Work required
Your job is to return the whole listing unchanged while skipping its images.

┄┄┄┄┄┄

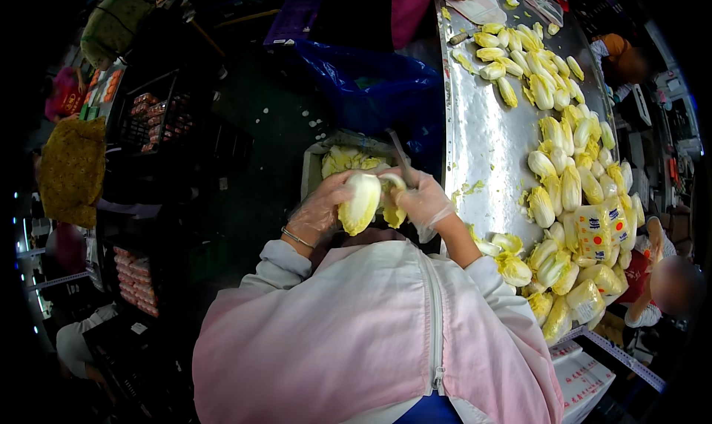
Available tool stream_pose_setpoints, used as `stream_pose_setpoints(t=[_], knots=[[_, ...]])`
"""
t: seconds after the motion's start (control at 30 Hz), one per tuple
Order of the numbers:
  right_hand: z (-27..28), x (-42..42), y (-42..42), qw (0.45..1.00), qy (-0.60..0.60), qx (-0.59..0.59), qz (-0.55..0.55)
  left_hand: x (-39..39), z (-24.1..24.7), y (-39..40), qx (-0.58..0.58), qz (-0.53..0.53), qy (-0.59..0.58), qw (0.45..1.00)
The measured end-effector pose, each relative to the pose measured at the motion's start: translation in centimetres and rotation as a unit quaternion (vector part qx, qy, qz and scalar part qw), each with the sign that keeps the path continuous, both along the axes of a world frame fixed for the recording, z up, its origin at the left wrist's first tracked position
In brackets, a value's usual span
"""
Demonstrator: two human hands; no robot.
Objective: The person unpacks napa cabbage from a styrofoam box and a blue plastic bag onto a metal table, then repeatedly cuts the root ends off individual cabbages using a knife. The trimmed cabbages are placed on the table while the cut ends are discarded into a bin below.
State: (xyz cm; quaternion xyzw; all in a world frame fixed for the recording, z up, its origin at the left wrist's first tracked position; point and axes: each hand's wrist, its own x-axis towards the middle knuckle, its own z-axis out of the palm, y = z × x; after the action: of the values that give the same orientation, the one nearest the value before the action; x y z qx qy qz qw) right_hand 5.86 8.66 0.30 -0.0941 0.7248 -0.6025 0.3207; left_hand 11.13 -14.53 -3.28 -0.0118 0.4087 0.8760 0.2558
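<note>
My left hand (322, 204), in a thin clear plastic glove, holds a small napa cabbage (361, 201) with a white base and yellow leaf tips. Close beside it, my right hand (421, 200), gloved too, grips a peeled cabbage leaf (395, 210) and a knife (399, 150) whose blade points up and away. Beneath both hands stands a bin (308, 171) with loose yellow leaves (347, 159) in it. To the right, many napa cabbages (571, 187) lie on a metal table (478, 140), several of them in plastic wrap.
A blue plastic bag (367, 84) hangs open beyond the bin. Along the table's left edge runs a raised rim; a wooden-handled tool (458, 38) lies near its far end. Black crates (147, 118) of packed goods stand left. Other people are at the far end and right side.
</note>
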Motion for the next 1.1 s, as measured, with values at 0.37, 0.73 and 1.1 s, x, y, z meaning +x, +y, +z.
stream_pose_setpoints(t=[0.37, 0.73, 1.1], knots=[[1.6, 0.9, -1.6, 0.999, 0.028, 0.012, -0.02, -0.2, 0.0, 2.2, 0.008, 0.133, -0.017, 0.991], [-1.0, 1.1, -0.9, 0.987, 0.155, -0.029, -0.009, -0.4, -0.2, 2.4, -0.193, 0.086, 0.102, 0.972], [-0.9, 0.9, -0.4, 0.991, 0.122, 0.001, -0.053, -1.3, 0.6, 1.2, -0.096, -0.038, 0.042, 0.994]])
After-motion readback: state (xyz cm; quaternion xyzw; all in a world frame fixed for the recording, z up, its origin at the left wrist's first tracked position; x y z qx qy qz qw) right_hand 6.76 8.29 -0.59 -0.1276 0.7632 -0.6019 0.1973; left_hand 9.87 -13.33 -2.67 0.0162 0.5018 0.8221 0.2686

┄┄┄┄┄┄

Response box
Available tool stream_pose_setpoints, used as `stream_pose_setpoints(t=[_], knots=[[_, ...]])`
"""
t: seconds after the motion's start (control at 30 Hz), one per tuple
Order of the numbers:
  right_hand: z (-27..28), x (-42..42), y (-42..42), qw (0.45..1.00), qy (-0.60..0.60), qx (-0.59..0.59), qz (-0.55..0.55)
  left_hand: x (-39..39), z (-24.1..24.7), y (-39..40), qx (-0.58..0.58), qz (-0.53..0.53), qy (-0.59..0.58), qw (0.45..1.00)
The measured end-effector pose, each relative to the pose measured at the motion's start: translation in centimetres and rotation as a unit quaternion (vector part qx, qy, qz and scalar part qw), each with the sign that keeps the path continuous, both along the axes of a world frame fixed for the recording, z up, its origin at the left wrist's first tracked position
In brackets, a value's usual span
"""
Demonstrator: two human hands; no robot.
Objective: The person unpacks napa cabbage from a styrofoam box and a blue plastic bag onto a metal table, then repeatedly cuts the root ends off individual cabbages using a knife. The trimmed cabbages are placed on the table while the cut ends are discarded into a bin below.
State: (xyz cm; quaternion xyzw; all in a world frame fixed for the recording, z up, its origin at the left wrist's first tracked position; point and axes: each hand's wrist, its own x-axis towards the middle knuckle, its own z-axis out of the palm, y = z × x; after the action: of the values that give the same orientation, the one nearest the value before the action; x y z qx qy qz qw) right_hand 5.86 8.66 0.30 -0.0941 0.7248 -0.6025 0.3207; left_hand 11.13 -14.53 -3.28 -0.0118 0.4087 0.8760 0.2558
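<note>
My left hand (322, 204), in a thin clear plastic glove, holds a small napa cabbage (361, 201) with a white base and yellow leaf tips. Close beside it, my right hand (421, 200), gloved too, grips a peeled cabbage leaf (395, 210) and a knife (399, 150) whose blade points up and away. Beneath both hands stands a bin (308, 171) with loose yellow leaves (347, 159) in it. To the right, many napa cabbages (571, 187) lie on a metal table (478, 140), several of them in plastic wrap.
A blue plastic bag (367, 84) hangs open beyond the bin. Along the table's left edge runs a raised rim; a wooden-handled tool (458, 38) lies near its far end. Black crates (147, 118) of packed goods stand left. Other people are at the far end and right side.
</note>
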Motion for the next 1.1 s, as measured, with values at 0.37, 0.73 and 1.1 s, x, y, z meaning +x, +y, +z.
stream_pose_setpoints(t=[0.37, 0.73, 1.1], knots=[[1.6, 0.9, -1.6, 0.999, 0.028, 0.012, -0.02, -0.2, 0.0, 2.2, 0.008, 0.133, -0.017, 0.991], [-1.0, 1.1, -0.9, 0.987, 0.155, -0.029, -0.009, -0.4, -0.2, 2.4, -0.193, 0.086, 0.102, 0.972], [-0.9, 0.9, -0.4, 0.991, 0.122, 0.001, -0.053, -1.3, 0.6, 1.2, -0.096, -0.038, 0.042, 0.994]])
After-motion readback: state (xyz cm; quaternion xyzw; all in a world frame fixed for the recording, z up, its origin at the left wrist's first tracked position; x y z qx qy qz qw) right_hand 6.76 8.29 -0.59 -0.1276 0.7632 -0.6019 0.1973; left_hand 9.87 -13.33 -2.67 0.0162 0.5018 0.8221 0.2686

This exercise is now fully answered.